COVID-19 has been called “the great equalizer” because no one is safe – regardless of privilege or power. While there is truth to this description (see here), the pandemic has also revealed a disproportionate impact on people of color due to deep-seated inequities in health care. On August 18, the CDC released data showing the significant disparity in hospitalizations and deaths by race – Blacks, Latinos and American Indians are experiencing hospitalizations at rates 4.5 to 5.5 times higher than non-Hispanic Whites, and Blacks are dying at more than two times the rate of non-Hispanic Whites.

For hospitals and health systems, the pandemic has only punctuated awareness of the need to address health equity and social determinants of health (SDoH), such as food insecurity, access to health care and housing. It has been well-established for many years that the impact of SDoH on patient outcomes is at 80 to 90 percent. In short, investments in excellent medical care will only take us but so far.

For cash-strapped hospitals (even more so due to the impact of the pandemic), it is understandable that SDoH initiatives can be a tough sell – a recent survey of 200 hospitals shared that the top two reasons were lack of money and an inability to prove it can make a profit. The traditional fee-for-service payment model doesn’t incentivize screening for social needs that affect outcomes – and only a quarter of hospitals and 16% of physician practices do. However, as health plans engage in more value-based payment programs (in 2018, 35.8% of total U.S. health care payments in 2018 were tied to alternative payment models), it becomes more financially attractive.

That’s not to say that hospitals haven’t been trying to do their part – research shows an investment of at least $2.5 billion in programs around SDoH by 57 U.S. health systems from 2017 to 2019. Of those 57 health systems, all were not-for-profit. We need to acknowledge the good work already being done (so we can learn from it!), but COVID-19 has shown that what we’re doing simply isn’t enough.

So, what’s the answer?

It takes a village. No, really. Hospitals and health systems are best positioned in communities to address SDoH and health equity issues, but that doesn’t mean they have to do it all – or all by themselves.

Now is the time for hospitals and health systems to step forward and own the role of “The Convener.” At Padilla, we define this role as:

The Convener: Organizations that step forward and bring disparate groups together to solve a common problem. Conveners must set aside their egos and put the cause before their own visibility – otherwise others won’t want to take up their mantle.

What does it look like to be a Convener in your community?

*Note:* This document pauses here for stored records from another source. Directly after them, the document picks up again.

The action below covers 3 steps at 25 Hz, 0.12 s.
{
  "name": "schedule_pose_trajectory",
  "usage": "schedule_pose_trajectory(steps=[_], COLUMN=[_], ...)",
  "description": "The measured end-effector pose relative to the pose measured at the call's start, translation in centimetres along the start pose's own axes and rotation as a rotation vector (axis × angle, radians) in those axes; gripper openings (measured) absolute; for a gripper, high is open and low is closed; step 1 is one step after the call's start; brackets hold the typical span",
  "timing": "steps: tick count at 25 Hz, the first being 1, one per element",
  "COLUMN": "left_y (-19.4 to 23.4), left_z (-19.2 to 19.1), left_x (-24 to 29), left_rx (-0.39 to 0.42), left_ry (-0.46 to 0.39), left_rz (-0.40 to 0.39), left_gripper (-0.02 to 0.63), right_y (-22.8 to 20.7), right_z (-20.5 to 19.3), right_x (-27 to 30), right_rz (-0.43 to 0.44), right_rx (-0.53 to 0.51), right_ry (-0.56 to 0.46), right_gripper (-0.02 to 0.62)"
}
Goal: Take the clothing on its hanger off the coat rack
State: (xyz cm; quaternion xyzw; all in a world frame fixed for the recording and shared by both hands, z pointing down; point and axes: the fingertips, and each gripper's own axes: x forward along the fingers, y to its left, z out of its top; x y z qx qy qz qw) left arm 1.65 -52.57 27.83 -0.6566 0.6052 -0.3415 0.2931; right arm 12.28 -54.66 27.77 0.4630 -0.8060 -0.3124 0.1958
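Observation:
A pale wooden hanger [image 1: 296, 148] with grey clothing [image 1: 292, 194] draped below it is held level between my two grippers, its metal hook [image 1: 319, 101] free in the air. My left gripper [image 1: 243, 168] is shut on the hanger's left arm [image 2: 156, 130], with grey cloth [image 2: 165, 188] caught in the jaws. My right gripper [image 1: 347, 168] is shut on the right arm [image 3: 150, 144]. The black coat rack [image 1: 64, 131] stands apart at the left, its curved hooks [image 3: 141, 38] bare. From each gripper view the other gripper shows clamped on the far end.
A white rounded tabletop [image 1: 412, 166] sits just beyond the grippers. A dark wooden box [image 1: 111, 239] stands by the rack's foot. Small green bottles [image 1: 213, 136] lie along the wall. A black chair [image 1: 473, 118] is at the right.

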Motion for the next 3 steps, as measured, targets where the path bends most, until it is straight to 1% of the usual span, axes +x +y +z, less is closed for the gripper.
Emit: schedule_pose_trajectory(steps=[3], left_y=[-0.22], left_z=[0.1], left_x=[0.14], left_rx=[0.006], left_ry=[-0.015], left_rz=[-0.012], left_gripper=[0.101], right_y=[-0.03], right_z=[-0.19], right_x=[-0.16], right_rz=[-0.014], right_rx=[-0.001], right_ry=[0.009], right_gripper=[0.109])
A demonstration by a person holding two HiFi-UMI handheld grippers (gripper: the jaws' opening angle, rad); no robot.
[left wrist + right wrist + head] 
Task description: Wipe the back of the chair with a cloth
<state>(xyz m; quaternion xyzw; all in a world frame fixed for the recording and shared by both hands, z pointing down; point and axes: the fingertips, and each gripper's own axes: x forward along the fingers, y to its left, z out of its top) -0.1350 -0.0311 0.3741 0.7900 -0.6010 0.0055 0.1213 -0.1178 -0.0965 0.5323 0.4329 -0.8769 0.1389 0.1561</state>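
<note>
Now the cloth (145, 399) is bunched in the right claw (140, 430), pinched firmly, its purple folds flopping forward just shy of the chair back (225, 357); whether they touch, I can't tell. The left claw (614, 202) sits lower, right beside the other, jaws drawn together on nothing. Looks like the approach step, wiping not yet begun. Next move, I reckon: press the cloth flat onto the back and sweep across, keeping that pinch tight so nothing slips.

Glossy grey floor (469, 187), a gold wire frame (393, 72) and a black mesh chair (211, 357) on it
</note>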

  1. It starts from the top (and permeates an organization’s culture) – leaders must champion health equity and incorporate equity considerations as they evaluate and articulate all decisions.
  2. It starts from within – identify and dismantle institutional racism within our own organizations.
  3. It starts by bringing the right people to the table – cultivate the expertise, resources and voices that need to be part of the conversation.
  4. It starts by building trust – listen, learn and stand beside others who are already at work in the community and identify shared values, interests and assets.
  5. It starts by creating synergies – we don’t have to do everything, but we can help make connections that matter.

Health inequality existed long before COVID-19, but the pandemic has magnified vulnerabilities in our health care system that cannot be ignored. Health outcomes are inextricably linked to social determinants of health, especially poverty, structural racism and discrimination. We can’t wait for alternative payment models to drive change. Health care communicators – your organization isn’t expected to do it all, but we are called to step forward as Conveners and use our unique vantage point in the community to help connect the dots for meaningful change.